After Typhoon Haikui left Taiwan and crossed into China, torrential rains caused disasters in several Chinese provinces, adding to the list of floods that China has had this summer.
At 11:44pm on Sept. 7, the government of the Hong Kong Special Administrative Region (SAR) notified local media that “Hong Kong has been informed by the Shenzhen Authority that water would be discharged from the Shenzhen Reservoir from about 0:00am tomorrow.”
The announcement gave local residents and public facilities in Hong Kong’s New Territories just 16 minutes to act. When the time arrived, areas of the New Territories flooded.
In a scene reminiscent of flooding that affected Taipei’s metro system during Typhoon Nari in 2001, water poured into the Wong Tai Sin Station of Hong Kong’s Mass Transit Railway.
Hong Kong and neighboring Guangdong Province in mainland China have seen plenty of rainstorms, but something has changed since the handover of Hong Kong sovereignty from the UK on July 1, 1997, when Hong Kong entered its Chinese colonial era.
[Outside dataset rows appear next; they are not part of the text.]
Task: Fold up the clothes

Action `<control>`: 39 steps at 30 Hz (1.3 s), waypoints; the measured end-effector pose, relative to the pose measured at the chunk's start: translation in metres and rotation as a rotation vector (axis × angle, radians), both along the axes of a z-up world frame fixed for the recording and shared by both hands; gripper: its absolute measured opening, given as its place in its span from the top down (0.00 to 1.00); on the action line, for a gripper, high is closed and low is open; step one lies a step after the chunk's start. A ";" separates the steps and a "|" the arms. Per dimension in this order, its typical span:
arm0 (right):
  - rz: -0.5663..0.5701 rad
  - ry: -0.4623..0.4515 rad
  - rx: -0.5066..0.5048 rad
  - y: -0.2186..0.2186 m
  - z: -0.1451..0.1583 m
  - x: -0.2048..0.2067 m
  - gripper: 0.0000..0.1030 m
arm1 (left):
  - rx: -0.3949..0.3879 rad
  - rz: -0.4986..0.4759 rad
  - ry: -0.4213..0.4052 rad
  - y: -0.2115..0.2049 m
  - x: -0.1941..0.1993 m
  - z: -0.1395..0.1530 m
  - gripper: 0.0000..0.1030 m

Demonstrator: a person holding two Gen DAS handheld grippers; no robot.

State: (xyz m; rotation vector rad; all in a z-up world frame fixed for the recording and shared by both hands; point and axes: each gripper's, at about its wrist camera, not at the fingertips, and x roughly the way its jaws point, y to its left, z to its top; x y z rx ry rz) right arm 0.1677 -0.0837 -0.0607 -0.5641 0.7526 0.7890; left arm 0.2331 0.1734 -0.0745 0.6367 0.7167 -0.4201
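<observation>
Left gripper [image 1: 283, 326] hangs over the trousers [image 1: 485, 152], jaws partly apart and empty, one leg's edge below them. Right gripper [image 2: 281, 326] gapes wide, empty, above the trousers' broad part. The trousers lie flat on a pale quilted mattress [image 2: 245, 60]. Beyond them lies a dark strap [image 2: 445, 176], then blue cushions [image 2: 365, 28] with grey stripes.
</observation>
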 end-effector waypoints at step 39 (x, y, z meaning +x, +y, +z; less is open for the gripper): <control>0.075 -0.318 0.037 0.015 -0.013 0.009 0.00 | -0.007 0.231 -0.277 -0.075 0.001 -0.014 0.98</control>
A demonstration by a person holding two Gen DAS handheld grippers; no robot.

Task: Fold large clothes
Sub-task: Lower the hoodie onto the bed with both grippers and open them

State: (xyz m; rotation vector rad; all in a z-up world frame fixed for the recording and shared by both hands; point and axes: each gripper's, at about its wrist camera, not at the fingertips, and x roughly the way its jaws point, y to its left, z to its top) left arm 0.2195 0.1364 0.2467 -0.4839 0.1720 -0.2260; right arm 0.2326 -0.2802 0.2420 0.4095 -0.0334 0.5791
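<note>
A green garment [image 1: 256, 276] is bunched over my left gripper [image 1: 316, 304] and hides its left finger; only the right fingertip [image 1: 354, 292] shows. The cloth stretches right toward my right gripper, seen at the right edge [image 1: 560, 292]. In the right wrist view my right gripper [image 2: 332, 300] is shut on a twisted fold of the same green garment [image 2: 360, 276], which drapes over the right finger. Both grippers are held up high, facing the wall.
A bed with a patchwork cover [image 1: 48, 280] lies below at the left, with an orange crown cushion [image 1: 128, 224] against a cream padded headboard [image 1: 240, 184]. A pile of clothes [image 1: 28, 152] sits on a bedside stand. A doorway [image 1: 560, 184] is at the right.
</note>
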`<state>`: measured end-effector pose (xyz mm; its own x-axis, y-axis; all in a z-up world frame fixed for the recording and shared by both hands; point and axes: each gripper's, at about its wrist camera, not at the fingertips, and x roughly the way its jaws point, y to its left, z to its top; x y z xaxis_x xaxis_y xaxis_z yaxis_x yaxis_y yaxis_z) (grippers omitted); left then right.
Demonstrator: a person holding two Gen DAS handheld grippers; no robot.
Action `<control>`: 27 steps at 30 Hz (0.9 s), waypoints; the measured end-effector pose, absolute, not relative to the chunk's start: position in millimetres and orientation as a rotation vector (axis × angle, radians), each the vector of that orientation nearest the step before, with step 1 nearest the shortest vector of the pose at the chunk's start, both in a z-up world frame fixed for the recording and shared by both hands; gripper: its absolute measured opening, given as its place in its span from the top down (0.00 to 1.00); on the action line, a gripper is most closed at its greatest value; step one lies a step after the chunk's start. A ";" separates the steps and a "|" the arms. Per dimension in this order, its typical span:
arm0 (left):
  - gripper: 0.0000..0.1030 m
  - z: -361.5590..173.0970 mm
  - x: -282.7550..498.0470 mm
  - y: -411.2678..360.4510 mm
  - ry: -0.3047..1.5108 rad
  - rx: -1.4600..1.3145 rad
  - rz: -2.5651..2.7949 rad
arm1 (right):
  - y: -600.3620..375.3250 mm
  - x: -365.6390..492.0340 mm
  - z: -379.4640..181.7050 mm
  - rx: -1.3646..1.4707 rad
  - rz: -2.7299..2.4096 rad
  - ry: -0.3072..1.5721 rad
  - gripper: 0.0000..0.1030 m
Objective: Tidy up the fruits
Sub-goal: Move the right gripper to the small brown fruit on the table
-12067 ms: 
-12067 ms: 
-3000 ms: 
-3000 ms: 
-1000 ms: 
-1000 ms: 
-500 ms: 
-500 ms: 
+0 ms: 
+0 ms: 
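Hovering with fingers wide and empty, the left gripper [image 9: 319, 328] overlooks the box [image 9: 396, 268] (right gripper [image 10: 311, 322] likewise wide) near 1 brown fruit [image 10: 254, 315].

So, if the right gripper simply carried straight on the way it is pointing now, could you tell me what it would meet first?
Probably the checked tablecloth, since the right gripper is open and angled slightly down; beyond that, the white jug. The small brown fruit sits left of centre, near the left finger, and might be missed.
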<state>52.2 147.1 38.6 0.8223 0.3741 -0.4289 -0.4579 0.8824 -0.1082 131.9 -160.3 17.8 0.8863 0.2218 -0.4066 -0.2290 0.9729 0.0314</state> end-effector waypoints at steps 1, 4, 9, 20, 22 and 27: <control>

With the arrival of Typhoon Haikui, the authorities of Shenzhen, which lies just north of Hong Kong, set an ominous precedent by treating Hong Kong as a flood-relief zone.
Hong Kong’s aura as an international city is fading and China has for the past few years been acting with ever greater disregard for international perceptions in pursuit of its political objectives. For example, Shanghai was the first city to be locked down as an extreme measure against COVID-19.
With Hong Kong’s New Territories having been sacrificed to divert floodwater from the Shenzhen Reservoir, more such actions can be expected.
Evidently, Hong Kong SAR’s status is waning in the minds of China’s decisionmakers.
A deeper reason that Chinese authorities have repeatedly used such methods to cope with floodwater is that the Chinese Communist Party (CCP) is prepared to externalize the cost of achieving a specific political goal by shifting it onto the shoulders of anyone it sees as weak and vulnerable. This beggar-thy-neighbor mentality allowed the CCP to starve at least 30 million Chinese to death during the famines of the Great Leap Forward from 1958 to 1962 so that China could export food. In the past few years, China has built many reservoirs in the upper reaches of the Mekong River to retain water for Yunnan, Guizhou and other southwestern provinces, with no regard for the needs of Vietnam and other downstream countries for adequate water supply for irrigation and livelihoods.
Still more recently, China has sacrificed areas such as Hong Kong, Zhuozhou City in Hebei Province near Beijing and Zhengzhou City in Henan Province to protect other areas from flooding.
As China’s economy declines, causing other crises to sharpen, the CCP will try to shift its domestic problems onto the whole world step by step, starting with neighboring countries.
Meanwhile, some of the candidates for next year’s presidential election in Taiwan have actually been calling to relaunch the stalled cross-strait trade in services agreement or using other cross-strait issues to signal their loyalty to the CCP.
In effect, they are showing that if they are elected, they would happily make life easier for the CCP by letting Taiwan be a “flood-relief channel” for China’s economic and political demands.
As Taiwanese think about how to cast their vote in January, they should think carefully about such politicians and how they relate to the Chinese authorities who stand behind them.
Roger Wu works in the service sector.